Welcome to OSN’s documentation!

The Open Storage Network (OSN) is a distributed data sharing and transfer service intended to facilitate exchanges of active scientific data sets between research organizations, communities and projects, providing easy access and high bandwidth delivery of large data sets to researchers.

The OSN serves two principal purposes: (1) enable the smooth flow of large data sets between resources such as instruments, campus data centers, national supercomputing centers, and cloud providers; and (2) facilitate access to long tail data sets by the scientific community. Examples of data currently available on the OSN include synthetic data from ocean models; the widely used Extracted Features Set from the Hathi Trust Digital Library; open access earth sciences data from Pangeo; and Geophysical Data from BCO-DMO. These data sets are being used by researchers to machine learning models, validate simulations, and perform statistical analysis of live data.

Note

This documentation is under active development.

Contents

System Overview

OSN data is housed in storage pods interconnected by national, high-performance networks creating well-connected, cloud-like storage that is easily accessible at high data transfer rates comparable to or exceeding the public cloud storage providers, where users can temporariy park data, for retrieval by a collaborator or create a repository of active research data.

This user guide is designed for the following categories of OSN user:

  • End Users who wish to view metadata and retrieve data.

  • Data Curators who maintain data sets

  • Data Managers who grant access to data sets for Curators and End Users

Configuration

Key characteristics of OSN storage are:

  • Ability to access data from anywhere via a RESTful interface that follows S3 conventions

  • Federated identity management, allowing access to protected information with existing identity via InCommon or commercial services

  • High speed access and transfer via national research and education networks

  • Security and data integrity

OSN storage pods are located in science DMZs at Big Data Hub sites, interconnected by national, high-performance networks. 5 petabytes of storage are currently available for allocation.
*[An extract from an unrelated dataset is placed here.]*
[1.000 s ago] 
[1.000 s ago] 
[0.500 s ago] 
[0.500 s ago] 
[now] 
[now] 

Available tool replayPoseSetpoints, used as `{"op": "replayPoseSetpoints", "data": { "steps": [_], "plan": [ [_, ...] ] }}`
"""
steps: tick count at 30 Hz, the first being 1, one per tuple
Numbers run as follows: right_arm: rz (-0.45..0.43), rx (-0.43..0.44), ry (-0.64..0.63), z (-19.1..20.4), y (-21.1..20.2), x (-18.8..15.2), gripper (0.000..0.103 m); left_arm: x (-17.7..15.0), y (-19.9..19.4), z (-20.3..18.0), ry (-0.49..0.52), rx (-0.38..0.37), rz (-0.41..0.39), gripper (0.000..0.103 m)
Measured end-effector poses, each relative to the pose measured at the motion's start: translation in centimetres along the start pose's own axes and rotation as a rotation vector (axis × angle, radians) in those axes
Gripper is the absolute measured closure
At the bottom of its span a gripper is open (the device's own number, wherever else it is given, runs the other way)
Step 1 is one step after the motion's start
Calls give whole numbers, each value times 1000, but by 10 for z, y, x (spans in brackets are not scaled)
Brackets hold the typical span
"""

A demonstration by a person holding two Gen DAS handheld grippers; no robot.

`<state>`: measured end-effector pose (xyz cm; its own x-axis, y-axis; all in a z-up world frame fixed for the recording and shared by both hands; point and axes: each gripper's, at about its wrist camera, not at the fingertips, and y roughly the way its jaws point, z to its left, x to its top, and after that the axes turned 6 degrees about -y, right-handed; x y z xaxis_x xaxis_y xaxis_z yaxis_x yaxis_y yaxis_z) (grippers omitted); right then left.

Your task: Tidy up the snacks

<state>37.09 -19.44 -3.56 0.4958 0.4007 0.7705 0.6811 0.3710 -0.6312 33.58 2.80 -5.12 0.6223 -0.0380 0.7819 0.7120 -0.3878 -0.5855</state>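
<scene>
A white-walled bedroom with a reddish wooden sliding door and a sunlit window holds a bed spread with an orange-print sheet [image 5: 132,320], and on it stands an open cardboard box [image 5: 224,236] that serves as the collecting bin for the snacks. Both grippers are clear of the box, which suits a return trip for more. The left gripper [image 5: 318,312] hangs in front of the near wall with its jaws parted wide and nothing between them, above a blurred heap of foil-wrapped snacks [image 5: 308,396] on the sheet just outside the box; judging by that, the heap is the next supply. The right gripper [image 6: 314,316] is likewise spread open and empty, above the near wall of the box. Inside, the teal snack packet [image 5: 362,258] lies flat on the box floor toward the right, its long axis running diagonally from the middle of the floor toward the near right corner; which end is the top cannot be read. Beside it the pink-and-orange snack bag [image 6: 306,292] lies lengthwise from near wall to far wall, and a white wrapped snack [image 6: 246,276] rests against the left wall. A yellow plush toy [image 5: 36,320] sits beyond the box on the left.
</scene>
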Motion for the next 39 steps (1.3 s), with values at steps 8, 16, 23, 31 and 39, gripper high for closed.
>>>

OSN Pod Deployment at six sites as of January, 2021

OSN Pod Deployment at six sites as of January, 2021

OSN Storage Pod

OSN Storage Pod

File Systems

OSN Storage is disk based and primarily intended to house active data sets. OSN storage is allocated from the pod(s) closest to the requestor with capacity to fulfill the request. Allocations of a minimum 10 terabytes and a maximum of 50 terabytes can be requested through the XRAS process. If your project needs more than 50 terabytes, please contact the OSN team directly to discuss before you submit your request.

The OSN supports two types of data sets:

  1. Open Access Data Sets that are readable by anyone and writable by Curators and Data Managers.
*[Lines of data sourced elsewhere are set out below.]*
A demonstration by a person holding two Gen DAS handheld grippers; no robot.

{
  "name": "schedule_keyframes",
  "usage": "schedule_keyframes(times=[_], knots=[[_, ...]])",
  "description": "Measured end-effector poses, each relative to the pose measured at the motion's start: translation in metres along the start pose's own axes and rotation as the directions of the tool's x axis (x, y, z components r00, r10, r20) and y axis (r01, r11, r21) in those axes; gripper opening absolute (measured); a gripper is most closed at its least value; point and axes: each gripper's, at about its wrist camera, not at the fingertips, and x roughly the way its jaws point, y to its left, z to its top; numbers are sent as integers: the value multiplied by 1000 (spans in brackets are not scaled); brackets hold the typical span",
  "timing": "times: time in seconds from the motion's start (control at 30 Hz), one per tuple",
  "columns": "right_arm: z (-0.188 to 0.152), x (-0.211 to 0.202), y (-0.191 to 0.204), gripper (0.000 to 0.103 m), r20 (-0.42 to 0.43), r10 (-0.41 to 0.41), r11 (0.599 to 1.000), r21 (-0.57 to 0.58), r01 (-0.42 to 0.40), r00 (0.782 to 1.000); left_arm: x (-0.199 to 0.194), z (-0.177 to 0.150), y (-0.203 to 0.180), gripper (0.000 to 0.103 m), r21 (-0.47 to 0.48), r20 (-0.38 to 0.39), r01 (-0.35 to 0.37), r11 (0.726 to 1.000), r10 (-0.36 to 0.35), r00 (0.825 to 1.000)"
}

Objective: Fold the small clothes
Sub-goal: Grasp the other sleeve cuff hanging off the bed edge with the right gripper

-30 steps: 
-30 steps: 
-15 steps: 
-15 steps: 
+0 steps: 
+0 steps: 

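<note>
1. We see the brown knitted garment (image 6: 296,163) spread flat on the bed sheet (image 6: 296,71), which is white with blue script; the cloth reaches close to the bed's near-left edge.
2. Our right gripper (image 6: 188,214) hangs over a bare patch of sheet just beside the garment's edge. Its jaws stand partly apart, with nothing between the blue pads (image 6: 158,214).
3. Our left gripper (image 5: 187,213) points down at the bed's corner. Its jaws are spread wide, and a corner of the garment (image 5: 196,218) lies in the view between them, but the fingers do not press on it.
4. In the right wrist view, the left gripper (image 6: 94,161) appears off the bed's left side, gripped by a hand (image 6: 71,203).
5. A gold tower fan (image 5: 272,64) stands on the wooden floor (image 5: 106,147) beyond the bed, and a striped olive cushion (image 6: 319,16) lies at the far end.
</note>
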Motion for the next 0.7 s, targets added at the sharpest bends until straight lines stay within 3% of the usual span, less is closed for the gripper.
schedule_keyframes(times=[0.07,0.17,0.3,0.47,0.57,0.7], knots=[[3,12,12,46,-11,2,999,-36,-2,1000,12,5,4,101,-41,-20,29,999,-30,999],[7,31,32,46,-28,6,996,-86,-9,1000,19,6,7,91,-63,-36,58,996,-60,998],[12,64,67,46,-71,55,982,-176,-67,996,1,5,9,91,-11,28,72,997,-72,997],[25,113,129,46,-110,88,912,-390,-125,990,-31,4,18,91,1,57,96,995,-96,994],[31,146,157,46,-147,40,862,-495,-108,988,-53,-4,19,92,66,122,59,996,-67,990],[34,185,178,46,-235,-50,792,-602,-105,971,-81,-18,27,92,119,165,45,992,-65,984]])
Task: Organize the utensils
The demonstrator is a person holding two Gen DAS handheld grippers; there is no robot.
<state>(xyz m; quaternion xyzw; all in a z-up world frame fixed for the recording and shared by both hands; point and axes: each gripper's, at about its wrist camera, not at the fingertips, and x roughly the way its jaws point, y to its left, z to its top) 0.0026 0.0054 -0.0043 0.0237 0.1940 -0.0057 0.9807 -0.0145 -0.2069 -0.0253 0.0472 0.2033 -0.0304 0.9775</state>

  2. Protected Access Data Sets that are readable by invitation from a data manager and writable by Curators and Data Managers.

Every data set is a collection of objects that are individually and uniquely accessible from anywhere. For Open Access data sets, an S3 RESTful interface allows users to manipulate storage objects simply by issuing commands in the form of Uniform Resource Identifiers.

For Protected Access Data Sets, the user first obtains an access key which is then embedded into the access command. Examples of each are provided below.

Coming soon: Consistent with FAIR principles, every OSN data set will have a landing page that makes it easy to “visit” a data set from a browser, search engine, or data catalog. The landing page contains metadata that describes the data set, along with the links to preconfigured, downloadable tools for accessing the data.

An active research data set can remain in OSN storage up to five years and usage must comply with the OSN Acceptable Use Policy.

Allocations

Storage on the OSN is allocated in standalone buckets independent of HPC allocations. There is a one-to-one mapping between buckets and allocations. This User Guide uses “Allocation” when referring to outward-facing operations such as Allocation requests, and “Bucket” when referring to inward-facing operations such as Bucket creation.

OSN storage is allocated from the resources at the location(s) closest to the requestor with capacity to fulfill the request. Allocations of a minimum 10 terabytes and max of 50 terabytes supporting up to 1.6 million files can be requested through the XRAS process. Larger allocations can be accommodated with additional review. If your project needs more than more than 50 terabytes or more than 1.6 million files, please contact the OSN team directly to discuss before you submit your request.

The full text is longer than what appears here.